> Exercise goal
Reproduce, exactly, the lines of the material below from the line containing "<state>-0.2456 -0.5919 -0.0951" through the line containing "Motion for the", with both end lines included and nothing else.

> Source data
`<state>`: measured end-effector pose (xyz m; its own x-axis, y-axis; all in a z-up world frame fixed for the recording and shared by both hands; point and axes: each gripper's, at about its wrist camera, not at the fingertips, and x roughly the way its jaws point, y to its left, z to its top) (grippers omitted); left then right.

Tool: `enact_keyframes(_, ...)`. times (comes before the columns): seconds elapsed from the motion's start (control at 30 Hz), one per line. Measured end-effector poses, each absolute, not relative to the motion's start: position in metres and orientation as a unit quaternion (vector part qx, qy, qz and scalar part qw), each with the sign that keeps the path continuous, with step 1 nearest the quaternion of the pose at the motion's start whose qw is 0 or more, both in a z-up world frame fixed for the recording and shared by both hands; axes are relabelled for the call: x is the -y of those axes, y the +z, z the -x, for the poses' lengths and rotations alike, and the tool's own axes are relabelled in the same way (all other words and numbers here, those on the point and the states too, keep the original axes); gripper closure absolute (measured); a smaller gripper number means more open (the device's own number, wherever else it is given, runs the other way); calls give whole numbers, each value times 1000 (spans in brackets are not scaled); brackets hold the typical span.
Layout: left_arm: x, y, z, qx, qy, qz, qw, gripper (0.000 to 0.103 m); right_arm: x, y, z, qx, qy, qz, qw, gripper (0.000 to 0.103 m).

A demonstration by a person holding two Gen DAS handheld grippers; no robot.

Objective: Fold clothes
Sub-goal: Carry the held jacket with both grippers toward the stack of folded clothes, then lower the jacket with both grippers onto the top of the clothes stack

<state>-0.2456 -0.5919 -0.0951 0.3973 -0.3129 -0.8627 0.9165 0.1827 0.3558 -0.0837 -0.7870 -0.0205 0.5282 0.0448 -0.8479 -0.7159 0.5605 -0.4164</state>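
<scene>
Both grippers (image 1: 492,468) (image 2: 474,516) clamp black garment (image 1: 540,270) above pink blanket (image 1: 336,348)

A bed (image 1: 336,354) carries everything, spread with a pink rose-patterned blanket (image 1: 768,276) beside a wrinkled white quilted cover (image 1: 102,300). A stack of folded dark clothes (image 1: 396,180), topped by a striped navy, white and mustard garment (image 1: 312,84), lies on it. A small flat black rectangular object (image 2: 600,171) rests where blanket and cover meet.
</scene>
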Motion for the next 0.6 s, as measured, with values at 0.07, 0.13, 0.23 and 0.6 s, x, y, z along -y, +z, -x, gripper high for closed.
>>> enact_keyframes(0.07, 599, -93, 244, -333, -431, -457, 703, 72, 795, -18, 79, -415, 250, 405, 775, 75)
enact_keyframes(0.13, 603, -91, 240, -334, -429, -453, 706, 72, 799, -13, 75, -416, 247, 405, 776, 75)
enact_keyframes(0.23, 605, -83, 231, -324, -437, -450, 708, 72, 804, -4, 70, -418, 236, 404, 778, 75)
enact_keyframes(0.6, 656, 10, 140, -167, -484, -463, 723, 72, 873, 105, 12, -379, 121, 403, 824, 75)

> Answer for the task
<state>-0.2456 -0.5919 -0.0951 0.3973 -0.3129 -0.8627 0.9165 0.1827 0.3558 -0.0837 -0.7870 -0.0205 0.5282 0.0448 -0.8479 -0.7159 0.5605 -0.4164</state>
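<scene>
Both grippers (image 1: 492,468) (image 2: 474,516) clamp black garment (image 1: 540,270) above pink blanket (image 1: 336,348)

A bed (image 1: 336,354) carries everything, spread with a pink rose-patterned blanket (image 1: 768,276) beside a wrinkled white quilted cover (image 1: 102,300). A stack of folded dark clothes (image 1: 396,180), topped by a striped navy, white and mustard garment (image 1: 312,84), lies on it. A small flat black rectangular object (image 2: 600,171) rests where blanket and cover meet.
</scene>
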Motion for the next 0.6 s, as measured, with values at 0.07, 0.13, 0.23 and 0.6 s, x, y, z along -y, +z, -x, gripper high for closed.

The response is now complete.